Heck, I’d argue that good things are likelier to happen to a certain kind of bad person than they are to happen to good people. A man with no scruples can place himself in a position to enjoy all sorts of short-term gains with relatively little effort. For that matter, a man with no scruples who’s willing to work for it can amass quite a lot of power. If I may Godwinize the thread - Stalin and Hitler were horrible people, and some thoroughly excellent things (from their perspective) happened to them precisely because they were horrible people.

It gives the illusion that we can control whether or not bad things happen to us. If everybody who bad things happen to did something to deserve them, then you just have to not do whatever they did, and bad things won’t happen to you. A lot of people like to feel like they are in control, and this lets them think they are.

That’s more or less my point. You have to teach kids about advertising, and why it isn’t going to improve your life to have the latest thing.

That’s why I find Buddhism, in its typically subtle way, to be more pernicious than what Christianity is typically accused of being. Job being told by the whirlwind, “what do you understand, asshole? I’m God and you’re not” seems bad enough, but to my mind “you may not remember it, but believe me, you deserve it” is rather worse.

not to hijack my own thread or anything :wink:

All I know is that there should be a government subsidy for me to buy the best shampoos and body sprays, because then I would be mobbed by cheerleaders and would get all the sex I deserve.

This cannot possibly be overemphasized. Let’s all say it together…

***The animal displaying any weakness is PREY.


It explains so very much about our competitive drive, our denial of kindness and compassion, our unwillingness to look after the less fortunate (or even to allow them to be looked after on our nickel).

One other thing we need to say together, though…

Sooner or later we will ALL be prey.

We used to understand this as part of life’s necessary humility. “Win some, lose some.” “Sometimes you’re up, sometimes you’re down.” It helped some of us, at least, to be a little more understanding.

We’ve lost that - I think through fear - fear inspired by seeing what happens to the noncompetitives and those branded losers in present-day society.

Not to go Mr. Apocalyptic on y’all, but maybe we just need a lot more losers.

Cruel irony – the article contains the lamentation “I have NO free time”, yet it’s located on Cracked. I just wasted 90 minutes of time that I do not have, just like I do every time I go to that fucking site.

Difference here: this time you learned something of potentially immense value.

I’ve realized this for years. The American work ethic is delusional. Working hard will not necessarily reward you, and those who are rewarded don’t necessarily work hard. The idea that there is a correlation is little more than a religious belief. Most people who work the hardest reap the leat reward, and those who reap the most reap the least.

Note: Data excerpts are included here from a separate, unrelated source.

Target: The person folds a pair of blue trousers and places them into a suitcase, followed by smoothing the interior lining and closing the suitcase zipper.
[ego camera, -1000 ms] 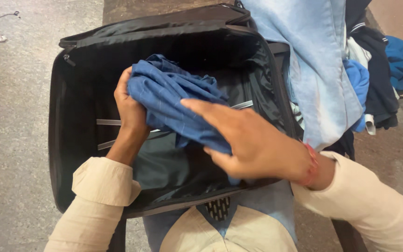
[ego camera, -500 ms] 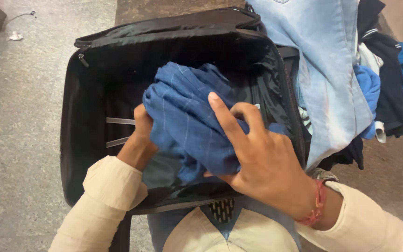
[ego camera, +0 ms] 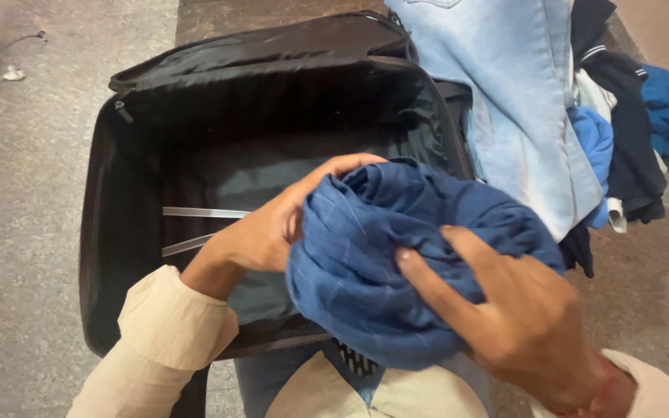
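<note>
Head view: both hands' fingers grip blue bundled cloth (over black suitcase).

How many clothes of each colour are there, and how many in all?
Dark blue: 1, the bundled cloth held by the left hand and right hand over the black suitcase
Light blue denim: 1
Bright blue: 2
Black: 1
White: 1, mostly hidden
Total: 6 that I can tell apart
</note>
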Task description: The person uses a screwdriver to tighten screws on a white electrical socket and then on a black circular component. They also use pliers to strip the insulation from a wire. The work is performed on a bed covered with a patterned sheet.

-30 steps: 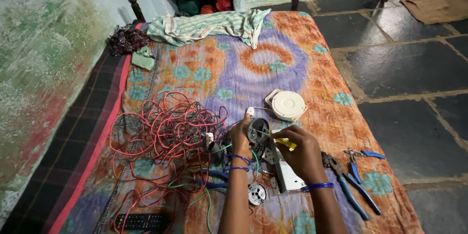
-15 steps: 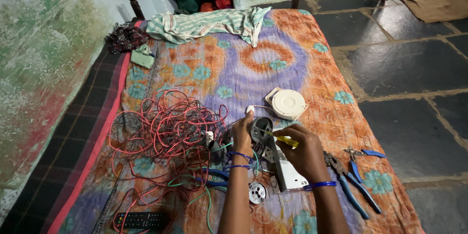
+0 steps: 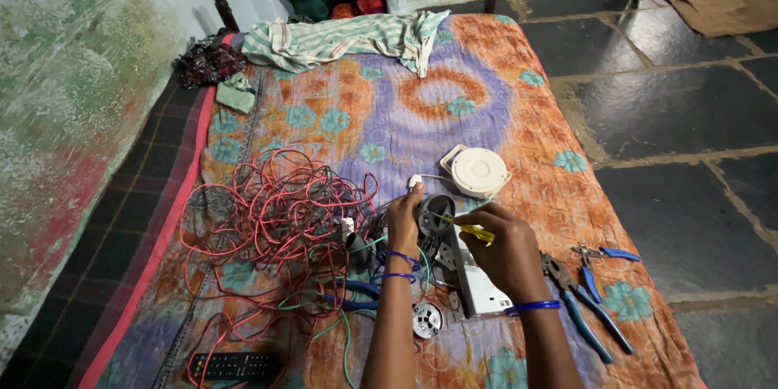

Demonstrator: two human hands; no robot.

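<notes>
Bracing a round grey fitting upright over the bedspread, the left hand has its fingers wrapped around it so the right hand, fingers pinched on a yellow screwdriver, can reach its face, beside red wire and pliers.

Soft even daylight, faint shadows, sharp centre, wide-angle bend at edges
</notes>
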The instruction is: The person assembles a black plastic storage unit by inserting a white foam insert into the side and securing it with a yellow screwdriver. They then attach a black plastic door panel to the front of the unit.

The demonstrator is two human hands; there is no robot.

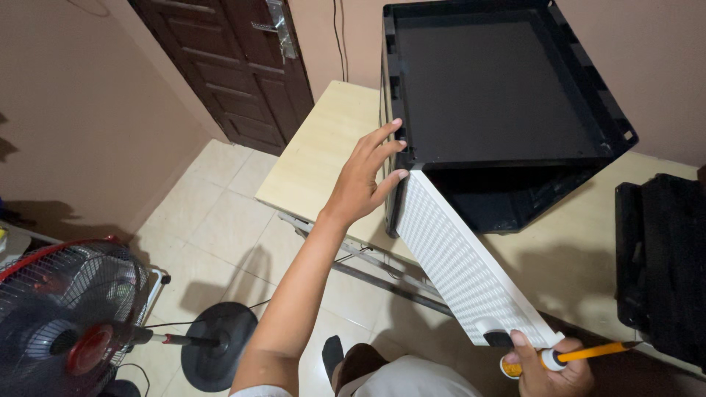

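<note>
White perforated panel (460, 268) sits mid-frame, slanting from the black housing's near-left corner down toward the near right. It looks hinged or partly unclipped from the black plastic housing (500, 95), a big open, empty shell tipped up on the light wood table (323, 147), cavity facing the camera.

Left hand (364, 176) is flat against the housing's left edge, fingers spread & slightly curled over the rim, thumb not clearly visible. It reads as bracing the shell. Right hand (548, 367), near-right at the frame's bottom edge, is closed around the panel's near end, thumb on a dark oval notch in it, and the same grip pinches an orange-handled screwdriver (588, 354) w/ shaft pointing right.

Step in hand, my read: the panel is being swung on or off the housing while the other hand steadies it. Can't tell which direction. Next move needs the far edge of the panel kept lined up w/ the housing's corner, a firm brace on the shell so it doesn't tip, & care that the screwdriver doesn't slip out of the shared grip.

Further out: another black case (662, 257) on the table at right. Red-and-black standing fan (66, 323) on the tiled floor near left, dark wooden door (235, 66) far left.
</note>
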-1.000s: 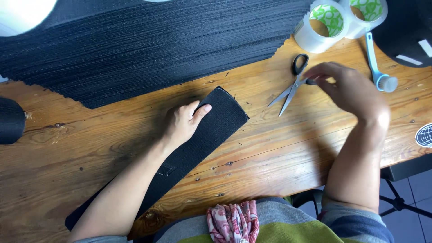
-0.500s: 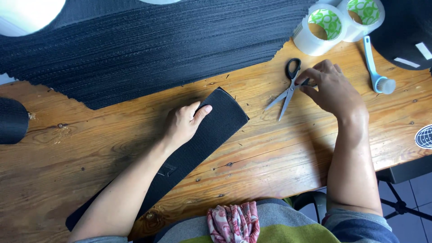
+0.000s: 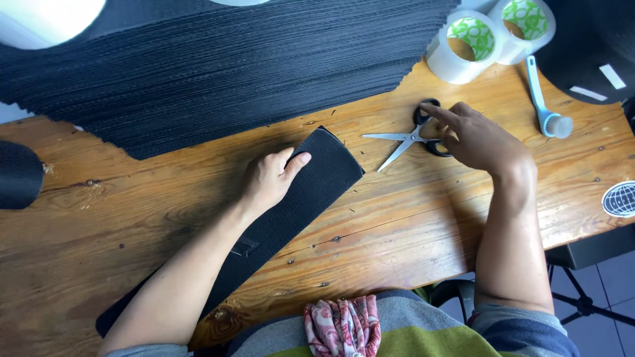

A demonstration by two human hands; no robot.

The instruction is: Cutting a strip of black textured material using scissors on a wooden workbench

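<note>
**Bench inventory, 1 head view, left to right**

Far left edge: dark roll end (image 3: 18,173), partly cut off by the frame. Behind, across the back: large stack of black ribbed sheets (image 3: 218,73), jagged front edge.

Left of centre: left hand (image 3: 270,180), pressed flat, palm down, fingers spread, on the upper end of a long black fabric strip (image 3: 311,182). Nothing gripped, only weighted down. Strip lying diagonally on the wooden table (image 3: 397,225), long axis from lower left near the body to upper right.

Centre right: scissors (image 3: 403,140), flat on the table, blades apart, tips pointing left toward the strip's upper end, black loops to the right. Well apart from the left hand, just past the strip's end.

Right: right hand (image 3: 473,139), loosely curled over the loops, fingertips touching them; fingers through the loops or not: cannot tell. Clearly the nearer hand to the scissors.

Far right, rear: 2 rolls of clear tape (image 3: 463,56), side by side. Beside them: light blue brush (image 3: 546,106), head toward the body.
</note>
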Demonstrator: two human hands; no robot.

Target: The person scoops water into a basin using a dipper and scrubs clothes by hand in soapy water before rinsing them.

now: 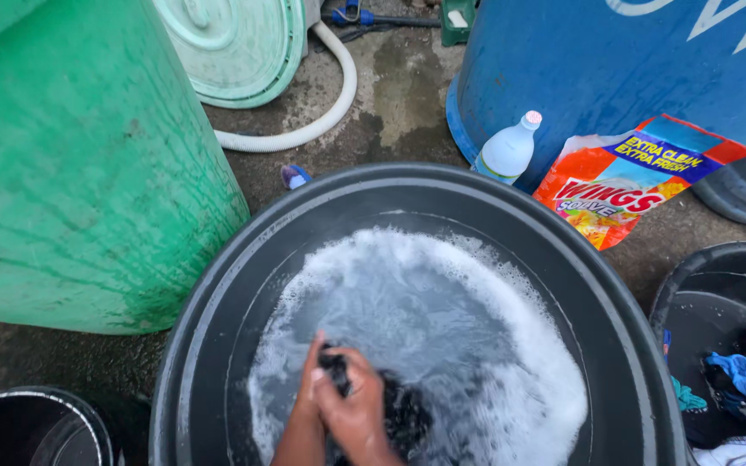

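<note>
**Head view: two hands wring a dark cloth in a soapy basin**

Head camera looks down into a big black basin (218, 285) of sudsy water (442, 319). At its near edge, the dark cloth (403, 412) sits bunched at the water's surface, its long axis running from the hands toward the near right. The left hand (308, 388) and the right hand (357, 412) press together, both clenched on the cloth's far-left end, fingers curled tight around it. Left of the basin stands a green barrel (79, 173). Beyond the far rim, a white bottle (508, 151) and a red detergent bag (623, 185) lean against a blue barrel (597, 69). A second black tub (710, 285) with clothes sits right.
</note>
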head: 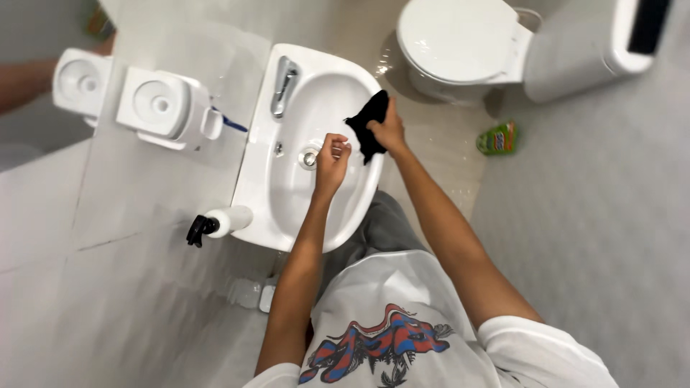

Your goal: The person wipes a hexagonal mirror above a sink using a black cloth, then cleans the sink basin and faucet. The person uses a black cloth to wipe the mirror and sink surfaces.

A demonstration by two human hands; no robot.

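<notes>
While the right hand (388, 131) grips a black cloth (369, 123) hanging lengthwise over the sink (287, 208), the left hand (332, 154) curls closed

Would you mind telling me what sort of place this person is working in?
It looks like a small tiled bathroom. A white wall-mounted sink with a chrome tap sits beside a white toilet. The right hand holds a black cloth at the sink's rim; the left hand is over the basin.

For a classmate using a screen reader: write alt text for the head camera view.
Seen from above, a person's right hand holds a black cloth at the rim of a white sink, the left hand over the basin. A spray bottle lies on the sink's edge; a toilet stands beyond.
</notes>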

I do agree that the notion that life is inherently fair, and the cognitive dissonance that results when people find out that the universe doesn’t care what kind of person you are, or how hard you work is the root of a lot of the anger and resentment and scapegoating of the sort you see among a lot of the have-nots.

I don’t think the point is that there is no correlation between hard work and reward: it’s that most people don’t even grasp what “hard work” is.

If you consider the American work ethic as basically Calvinist/Protestant - which IMO it is - then the disconnect is even more jarring for people who were shaped by that faith. To give your life over to a company, trade, or profession was godly in itself for many of them.

Oh, I think they know. It’s having to put in more than you get out - having to generate that surplus value that keeps the profit-driven machine going. Although nowadays it’s time and stress more often than muscle and breath.